Task item. The first line of the listing opens the range and the line with "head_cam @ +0" closes it; repeat those lines and all between them word for word, leaving out the pictures.

Source data.

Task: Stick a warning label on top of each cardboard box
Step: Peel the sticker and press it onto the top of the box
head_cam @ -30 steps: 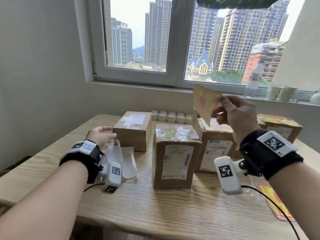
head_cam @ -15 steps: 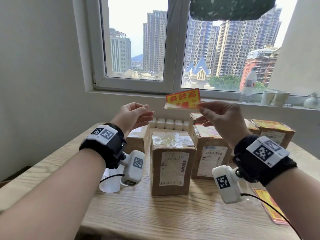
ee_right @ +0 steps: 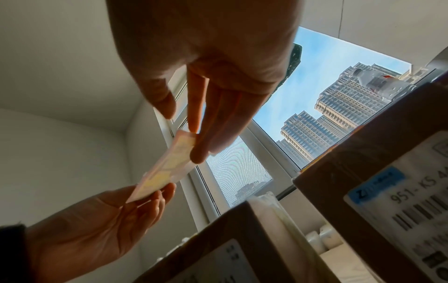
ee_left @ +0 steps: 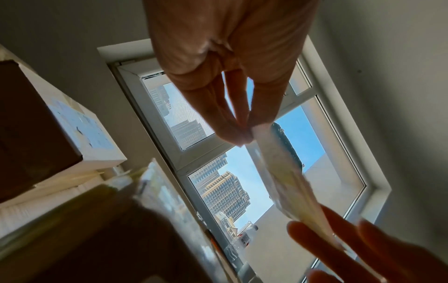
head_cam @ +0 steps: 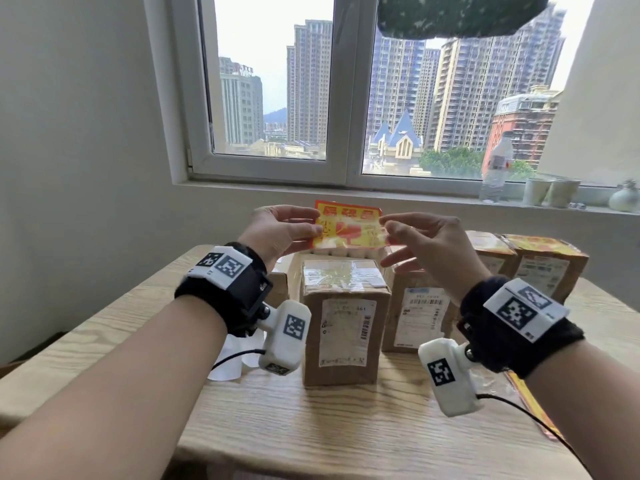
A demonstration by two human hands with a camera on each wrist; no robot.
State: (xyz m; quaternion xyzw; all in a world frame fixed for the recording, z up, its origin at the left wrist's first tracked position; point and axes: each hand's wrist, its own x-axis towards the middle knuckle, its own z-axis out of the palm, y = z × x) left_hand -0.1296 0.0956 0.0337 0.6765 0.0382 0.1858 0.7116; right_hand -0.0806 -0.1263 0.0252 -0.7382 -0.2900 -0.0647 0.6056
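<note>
We see a taped brown cardboard box (head_cam: 344, 320) nearest the wooden desk's (head_cam: 346, 420) front edge; three brown cardboard boxes (head_cam: 547, 261) behind on its right.

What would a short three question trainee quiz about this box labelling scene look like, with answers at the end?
1. True or false: the warning label is already stuck on the front box.
2. Which hands hold the label? A) left hand only B) right hand only C) both
3. Fill in: the water bottle stands on the window ____.

Key:
1. False. The label is in the air above the boxes.
2. C. Each hand pinches one end.
3. sill
</note>
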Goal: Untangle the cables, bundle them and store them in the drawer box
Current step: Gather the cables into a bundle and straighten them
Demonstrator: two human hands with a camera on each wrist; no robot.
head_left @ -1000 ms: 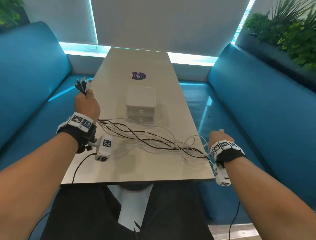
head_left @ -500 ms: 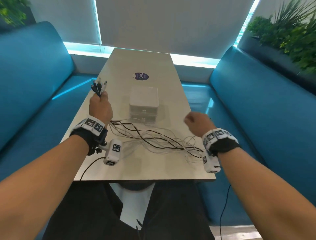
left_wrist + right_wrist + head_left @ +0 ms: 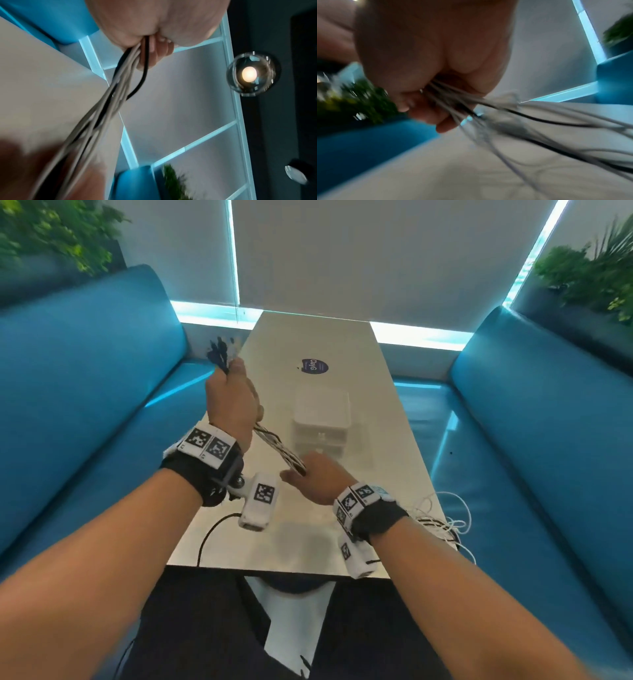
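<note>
The left hand (image 3: 233, 402) is raised over the left edge of the table (image 3: 318, 539), its fingers curled tight round the cables (image 3: 279, 451) just below their plugs (image 3: 221, 354), which fan out above the fist and point up and away from the person. From that fist the black and white strands run taut in one straight band, slanting down and to the right toward the person, into the right hand (image 3: 317, 477), which is low over the table. In the right wrist view that hand's fingers (image 3: 426, 116) are curled round the strands, though the picture is blurred and the hold may be loose. Past the right hand the slack lies in loose loops (image 3: 442, 518) at the table's near right corner, some hanging over the edge. The white drawer box (image 3: 322, 419) stands mid-table, just beyond the hands, apart from the cables
</note>
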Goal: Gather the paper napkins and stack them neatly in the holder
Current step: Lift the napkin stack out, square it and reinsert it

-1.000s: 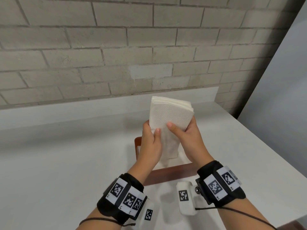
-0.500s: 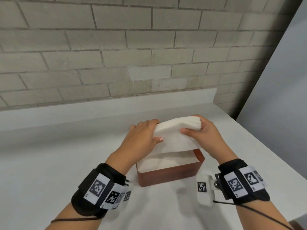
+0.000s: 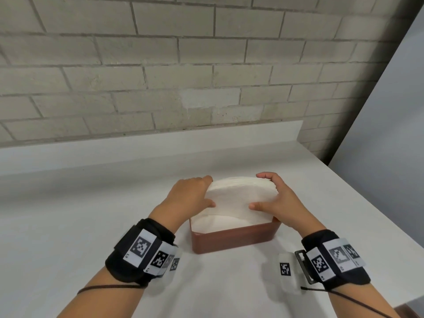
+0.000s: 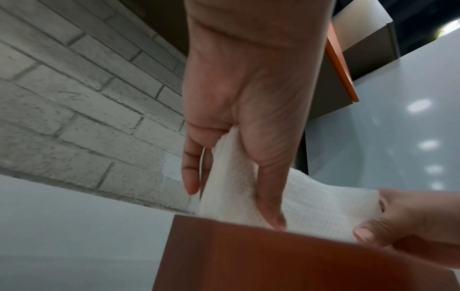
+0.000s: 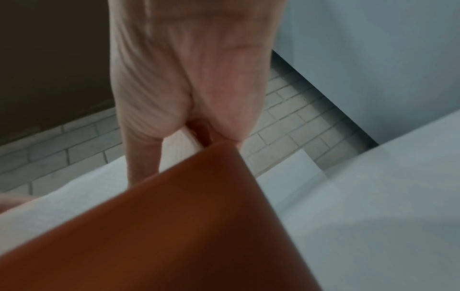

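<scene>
Your left hand point(image 3: 191, 196) and right hand point(image 3: 278, 200) each grip an end of the napkin stack point(image 3: 238, 198), bowed over the brown holder point(image 3: 234, 239) on the tabletop point(image 3: 68, 226); seating it flat remains.

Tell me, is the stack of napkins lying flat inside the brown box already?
No, both hands hold the napkins bowed above the box.

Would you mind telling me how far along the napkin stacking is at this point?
Done: some napkins already lie in the brown holder. In hand: the left hand and right hand grip a bowed napkin stack by its ends, right over the opening. Left: lowering it in and squaring it flat.
</scene>
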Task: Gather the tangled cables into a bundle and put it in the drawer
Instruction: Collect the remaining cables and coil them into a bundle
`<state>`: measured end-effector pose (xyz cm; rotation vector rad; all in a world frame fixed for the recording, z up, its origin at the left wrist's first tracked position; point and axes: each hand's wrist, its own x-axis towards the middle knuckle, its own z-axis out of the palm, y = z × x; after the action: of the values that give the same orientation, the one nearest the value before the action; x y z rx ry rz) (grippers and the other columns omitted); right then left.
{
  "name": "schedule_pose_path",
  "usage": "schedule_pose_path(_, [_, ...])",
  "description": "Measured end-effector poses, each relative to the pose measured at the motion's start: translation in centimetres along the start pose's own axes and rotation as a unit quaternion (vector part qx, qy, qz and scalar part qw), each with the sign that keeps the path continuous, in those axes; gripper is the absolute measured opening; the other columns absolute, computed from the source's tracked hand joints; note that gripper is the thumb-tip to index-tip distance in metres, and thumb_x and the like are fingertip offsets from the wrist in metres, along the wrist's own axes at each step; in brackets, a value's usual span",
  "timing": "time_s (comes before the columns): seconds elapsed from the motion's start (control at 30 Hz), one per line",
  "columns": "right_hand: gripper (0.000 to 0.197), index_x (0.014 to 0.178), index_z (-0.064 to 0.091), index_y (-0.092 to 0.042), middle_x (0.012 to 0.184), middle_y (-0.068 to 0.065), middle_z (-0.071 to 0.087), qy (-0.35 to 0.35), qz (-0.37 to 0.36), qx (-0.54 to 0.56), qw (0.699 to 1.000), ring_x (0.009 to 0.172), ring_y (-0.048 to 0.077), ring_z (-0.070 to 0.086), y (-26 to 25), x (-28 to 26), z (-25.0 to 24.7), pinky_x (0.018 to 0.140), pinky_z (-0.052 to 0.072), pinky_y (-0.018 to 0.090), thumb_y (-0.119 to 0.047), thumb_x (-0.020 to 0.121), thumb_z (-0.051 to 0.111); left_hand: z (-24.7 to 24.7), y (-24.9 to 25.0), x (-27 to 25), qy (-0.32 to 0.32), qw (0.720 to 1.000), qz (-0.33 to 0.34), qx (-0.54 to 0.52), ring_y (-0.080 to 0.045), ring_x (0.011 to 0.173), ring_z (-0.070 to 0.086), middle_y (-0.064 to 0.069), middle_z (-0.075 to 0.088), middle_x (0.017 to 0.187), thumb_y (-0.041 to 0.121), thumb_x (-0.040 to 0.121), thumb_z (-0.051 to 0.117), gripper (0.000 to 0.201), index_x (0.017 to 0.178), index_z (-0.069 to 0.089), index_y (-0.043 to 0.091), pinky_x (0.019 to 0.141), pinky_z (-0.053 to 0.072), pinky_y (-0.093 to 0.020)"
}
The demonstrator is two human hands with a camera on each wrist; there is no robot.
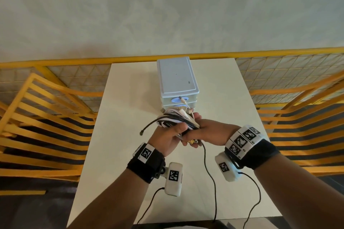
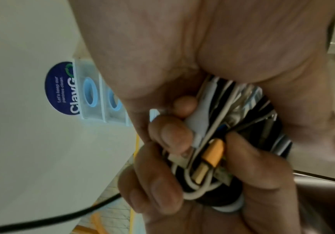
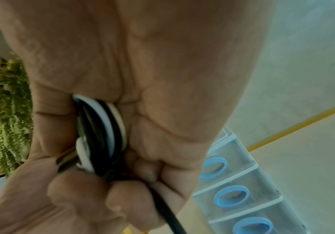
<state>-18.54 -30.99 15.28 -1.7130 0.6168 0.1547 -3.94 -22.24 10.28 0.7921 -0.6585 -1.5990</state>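
Note:
A bundle of black and white cables (image 1: 176, 121) is held above the white table (image 1: 232, 98), just in front of the small plastic drawer unit (image 1: 176, 78). My left hand (image 1: 168, 135) grips its left side and my right hand (image 1: 208, 131) grips its right side, fingers curled round the coils. One black end (image 1: 149, 126) sticks out to the left, and a black strand (image 1: 211, 173) trails from my right hand to the table's front edge. In the left wrist view the bundle (image 2: 222, 126) shows an orange plug (image 2: 212, 152). In the right wrist view the coils (image 3: 104, 131) sit inside my fist. The drawers (image 3: 233, 196) with blue ring handles look shut.
Yellow slatted chairs stand left (image 1: 42, 117) and right (image 1: 301, 117) of the table. A yellow mesh railing (image 1: 279, 69) runs behind it. A round blue sticker (image 2: 61, 88) lies on the table next to the drawer unit.

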Motion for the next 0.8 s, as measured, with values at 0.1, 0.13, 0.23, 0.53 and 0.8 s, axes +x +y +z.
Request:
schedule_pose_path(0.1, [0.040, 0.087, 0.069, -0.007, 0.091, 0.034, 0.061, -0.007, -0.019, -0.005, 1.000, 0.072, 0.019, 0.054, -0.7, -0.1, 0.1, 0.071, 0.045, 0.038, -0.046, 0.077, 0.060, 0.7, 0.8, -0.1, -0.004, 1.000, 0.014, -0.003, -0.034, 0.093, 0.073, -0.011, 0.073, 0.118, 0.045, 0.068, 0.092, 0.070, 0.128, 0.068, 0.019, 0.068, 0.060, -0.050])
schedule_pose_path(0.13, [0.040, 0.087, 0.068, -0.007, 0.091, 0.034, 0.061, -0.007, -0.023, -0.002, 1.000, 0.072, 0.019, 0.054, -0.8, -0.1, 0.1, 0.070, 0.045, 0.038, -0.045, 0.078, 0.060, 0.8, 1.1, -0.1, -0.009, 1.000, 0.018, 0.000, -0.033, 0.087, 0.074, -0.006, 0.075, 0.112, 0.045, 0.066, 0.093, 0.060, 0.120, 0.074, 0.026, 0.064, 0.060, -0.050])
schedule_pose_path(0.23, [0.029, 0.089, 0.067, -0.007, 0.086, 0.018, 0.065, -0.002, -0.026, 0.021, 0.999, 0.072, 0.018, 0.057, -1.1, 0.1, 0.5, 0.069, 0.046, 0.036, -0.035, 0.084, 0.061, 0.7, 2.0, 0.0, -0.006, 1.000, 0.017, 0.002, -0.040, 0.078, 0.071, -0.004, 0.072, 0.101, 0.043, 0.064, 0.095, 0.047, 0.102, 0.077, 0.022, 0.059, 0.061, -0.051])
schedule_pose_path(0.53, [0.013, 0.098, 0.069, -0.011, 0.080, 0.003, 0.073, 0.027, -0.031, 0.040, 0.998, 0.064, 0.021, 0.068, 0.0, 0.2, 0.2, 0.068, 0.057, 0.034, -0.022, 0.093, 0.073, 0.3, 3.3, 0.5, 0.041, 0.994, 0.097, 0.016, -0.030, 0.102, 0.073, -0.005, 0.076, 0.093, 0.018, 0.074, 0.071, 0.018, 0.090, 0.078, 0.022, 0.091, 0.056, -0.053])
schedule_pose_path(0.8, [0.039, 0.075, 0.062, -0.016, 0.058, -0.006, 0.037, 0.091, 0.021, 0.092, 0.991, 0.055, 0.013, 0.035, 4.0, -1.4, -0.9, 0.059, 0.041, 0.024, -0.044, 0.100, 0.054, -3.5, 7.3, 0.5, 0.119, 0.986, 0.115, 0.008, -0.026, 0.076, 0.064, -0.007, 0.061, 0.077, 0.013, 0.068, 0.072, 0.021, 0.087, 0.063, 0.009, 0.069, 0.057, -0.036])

Solution to the exercise.
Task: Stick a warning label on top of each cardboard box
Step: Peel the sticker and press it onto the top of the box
head_cam @ -30 steps: 
head_cam @ -15 steps: 
ee_right @ +0 steps: 
ee_left @ +0 steps: 
head_cam @ +0 steps: 

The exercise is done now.